Those Pentium D processors are the same NetBurst microarchitecture that kept AMD in business for years. The 5160 is core microarchitecture and has 2X the max floating point throughput. I have a benchmark with a table of results that has a 3.4 GHz dual-core Pentium D at the very bottom. Of course it's written in assembly language to try to max out floating point throughput on a Core 2 Duo or Phenom so it may not be fair to a Pentium D, but why treat a crappy processor with kid gloves?
My Pentium D 3.4 with HyperThread can match the performance of Core 2 Duo only when running 4 threads effectively, running a linux with good 4 thread scheduling (which didn't exist when Pentium D was still marketed). There are plenty of jobs where it runs faster with the HT disabled, but then it can't come close to Core 2 Duo, even without any specific effort to emphasize the faster aspects of the latter. The Pentium D has been around long enough that I used to run Windows 2000 on it, but one of the reasons Win2K died is its unfriendliness to multi-threading.

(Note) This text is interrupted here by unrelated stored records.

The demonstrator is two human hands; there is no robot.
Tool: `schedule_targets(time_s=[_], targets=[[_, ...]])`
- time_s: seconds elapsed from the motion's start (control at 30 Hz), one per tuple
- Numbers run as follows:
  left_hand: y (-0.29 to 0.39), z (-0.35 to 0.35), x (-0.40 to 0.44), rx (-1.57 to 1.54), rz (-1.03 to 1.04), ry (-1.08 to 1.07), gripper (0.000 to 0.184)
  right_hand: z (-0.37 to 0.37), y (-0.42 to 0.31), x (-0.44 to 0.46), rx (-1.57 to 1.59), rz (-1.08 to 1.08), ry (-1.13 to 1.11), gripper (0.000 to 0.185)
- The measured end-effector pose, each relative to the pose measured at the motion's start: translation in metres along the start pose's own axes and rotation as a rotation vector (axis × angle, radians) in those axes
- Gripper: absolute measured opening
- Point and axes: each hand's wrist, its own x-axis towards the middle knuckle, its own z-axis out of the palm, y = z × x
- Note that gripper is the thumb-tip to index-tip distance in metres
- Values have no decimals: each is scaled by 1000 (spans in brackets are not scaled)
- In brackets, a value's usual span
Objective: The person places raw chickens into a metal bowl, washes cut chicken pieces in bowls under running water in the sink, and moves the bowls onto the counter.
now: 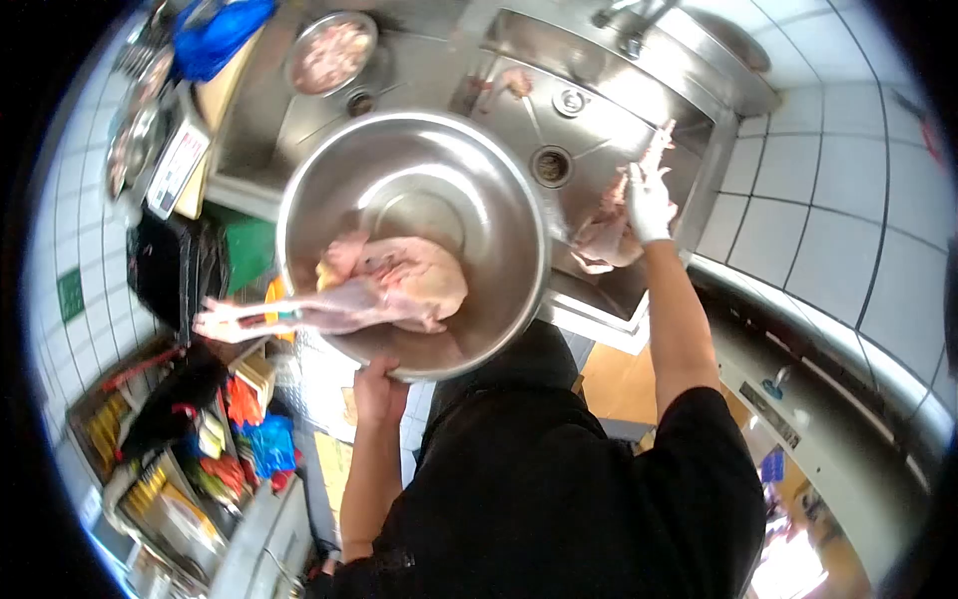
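Observation:
My bare left hand (379, 389) is closed on the near rim of a large steel bowl (509, 299), its fingers partly hidden by the bowl. A plucked raw bird (419, 275) lies inside, its legs and feet sticking out over the left rim. In a white glove, my right hand (649, 205) grips a second plucked bird (609, 245) at the right side of the steel sink (699, 165). This bird's feet point up past the fingers, and its body hangs below the hand.
A small piece of raw meat (516, 82) lies in the sink near the drain (551, 166). Far left, a smaller bowl (373, 62) holds cut meat. A scale (178, 160) and a blue plastic bag (215, 45) are at the left. Tiled wall (838, 200) borders the right.

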Motion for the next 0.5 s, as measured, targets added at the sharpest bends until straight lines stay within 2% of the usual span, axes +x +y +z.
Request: schedule_targets(time_s=[0.03,0.07,0.1,0.13,0.17,0.2,0.27,0.3,0.33,0.4,0.43,0.5], targets=[[5,14,-5,-8,30,0,22,-7,-11,-2,45,-44,-28,51],[0,-2,2,-7,-18,-33,22,-32,-49,-15,24,-72,-112,46],[5,5,-3,-13,-29,-41,23,-47,-37,-7,-148,-376,-130,41],[7,10,-5,-39,-17,-45,22,-62,-26,0,-360,-718,-69,37],[7,13,-9,-69,-13,-52,20,-80,-47,-2,-521,-1022,53,36],[5,9,-4,-79,-6,-61,19,-100,-67,-9,-314,-903,-132,33],[-2,-4,8,-99,4,-87,15,-146,-177,-44,170,-498,-344,31],[2,-4,7,-80,14,-102,14,-161,-209,-55,447,-212,-359,31],[8,0,3,-57,15,-130,13,-176,-255,-75,651,-69,-312,29],[-4,-11,16,-67,-24,-236,12,-206,-280,-66,433,-594,-164,21],[-1,-8,14,-59,-47,-243,13,-210,-324,-86,827,-382,-154,20],[10,13,-7,-96,-5,-185,16,-232,-350,-70,971,-453,-410,21]])
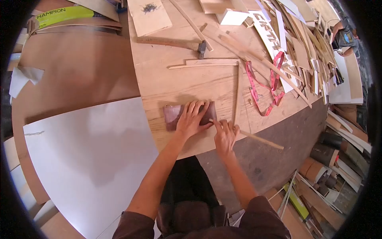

So your Pentium D can match the performance of a Core 2 Duo? I'd like to see that. But I don't suppose that you can test with the benchmark I referenced above because the HT-capable Pentium D's weren't 64-bit capable. The original author of the benchmark has upgraded his 32-bit code to a new 32-bit benchmark and also has a table of results on his website. How does your Pentium D hold up in this 16-threaded benchmark?